USDA Deregulates Corn Trait for Ethanol

Cindy Zimmerman

SyngentaSyngenta Seeds announced today it has received full deregulation from USDA for corn amylase (Event 3272), the first corn output trait designed to help ethanol industry become more efficient, profitable and environmentally friendly.

According to a company release, Syngenta Seeds plans to sell corn containing Event 3272 under the “Enogen” seed brand. “Enogen corn is a breakthrough product that provides ethanol producers a proven means to create more value per gallon while offering targeted corn growers an opportunity to cultivate a premium specialty crop in a contracted, closed production system,” said David Morgan, president of Syngenta Seeds. “Also, Enogen corn can substantially reduce the energy and water consumed and the carbon emissions associated with ethanol production.”

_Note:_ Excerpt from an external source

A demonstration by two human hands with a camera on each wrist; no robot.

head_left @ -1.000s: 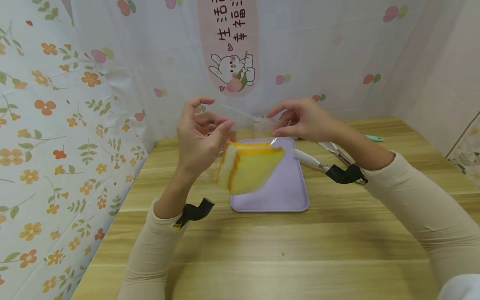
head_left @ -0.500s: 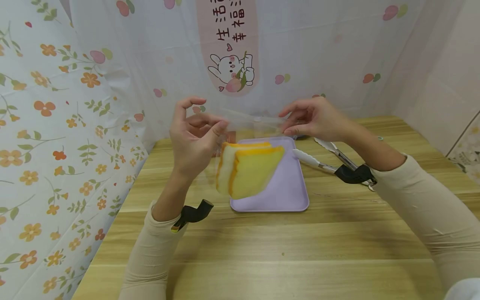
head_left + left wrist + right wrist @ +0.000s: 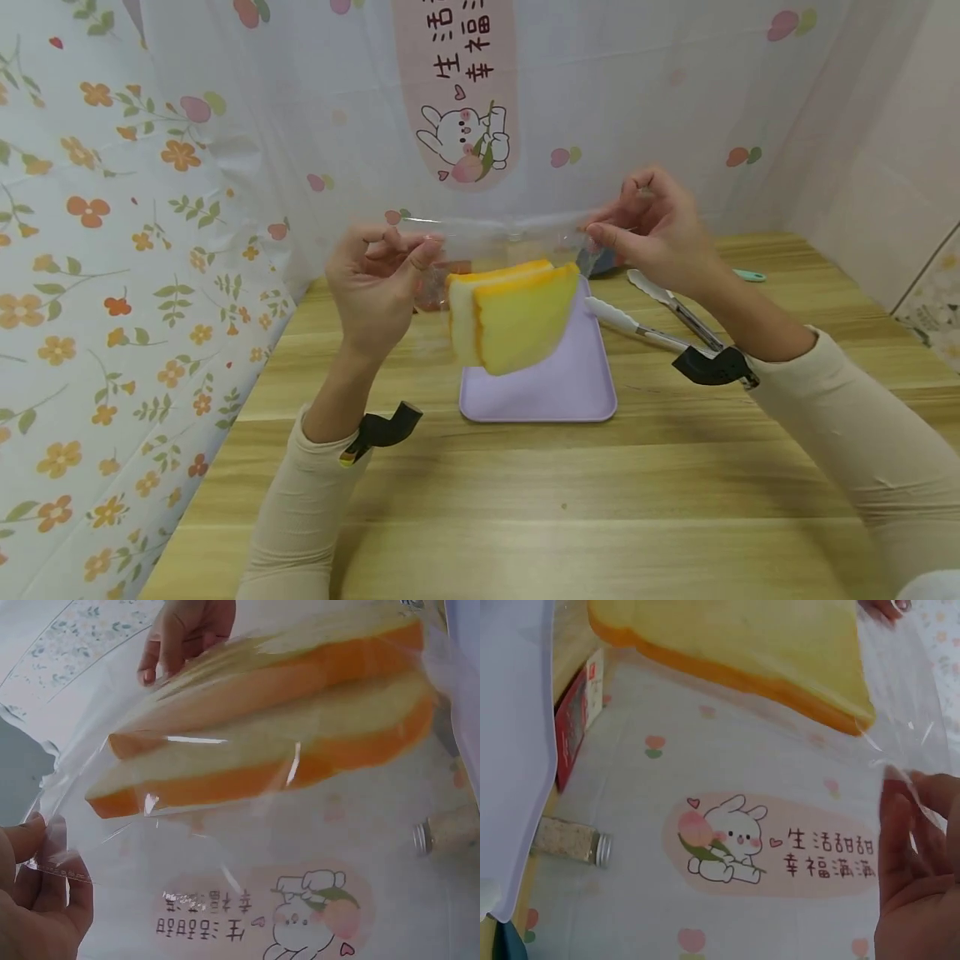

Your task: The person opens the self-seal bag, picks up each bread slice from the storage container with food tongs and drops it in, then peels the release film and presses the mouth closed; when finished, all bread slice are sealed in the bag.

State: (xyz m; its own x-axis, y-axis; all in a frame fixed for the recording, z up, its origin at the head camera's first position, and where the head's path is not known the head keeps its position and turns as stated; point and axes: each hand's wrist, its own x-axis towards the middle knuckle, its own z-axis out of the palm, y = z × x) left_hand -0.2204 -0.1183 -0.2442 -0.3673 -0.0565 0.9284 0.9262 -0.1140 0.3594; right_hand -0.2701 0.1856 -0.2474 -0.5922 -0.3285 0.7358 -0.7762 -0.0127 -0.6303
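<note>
Two slices of bread with orange crusts hang in a clear plastic bag, above a lilac tray. My left hand pinches the bag's upper left corner between thumb and fingers. At the upper right corner, my right hand pinches the film, with the bag spread between both hands. In the left wrist view, the slices lie side by side behind shiny film. The right wrist view shows one slice's face and the right hand holding the film's edge.
Tongs with white tips lie right of the tray on the wooden table. Behind stand a small jar with a metal lid and a red packet. A teal handle lies at the back right, before a patterned curtain.
My right hand has moved right and turned upward; my left hand has shifted left and a little lower. The bag is spread wider, and the bread has risen slightly and moved right.
</note>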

The Enogen corn amylase trait is the first genetically modified output trait in corn for the ethanol industry. By enabling expression of an optimized alpha-amylase enzyme directly in corn, the Enogen trait improves dry grind ethanol production in a way that can be easily integrated into an ethanol production plant’s existing infrastructure. Further, Enogen corn is another innovative product that can provide the right growers more choice for their farms and help keep rural communities strong.

“The adoption of Enogen grain by U.S. ethanol producers can unleash a cascade of efficiency and environmental benefits industry wide,” said Morgan. For example, in a 100-million gallon plant, efficiency improvements enabled by Enogen grain can save 450,000 gallons of water, 1.3 million KWh of electricity and 244 billion BTUs of natural gas, the equivalent power to heat several thousand homes while reducing carbon dioxide emissions by 106 million pounds.

Enogen grain has been tested extensively at Western Plains Energy (WPE), in Oakley, KS. The most visible result for WPE has been an eight percent increase in ethanol production combined with an eight percent reduction in natural gas consumption. “What that means for us is more profits, with less expense,” said general manager and CEO Steve McNinch, “And there are no ‘gotchas’ for the plant either.”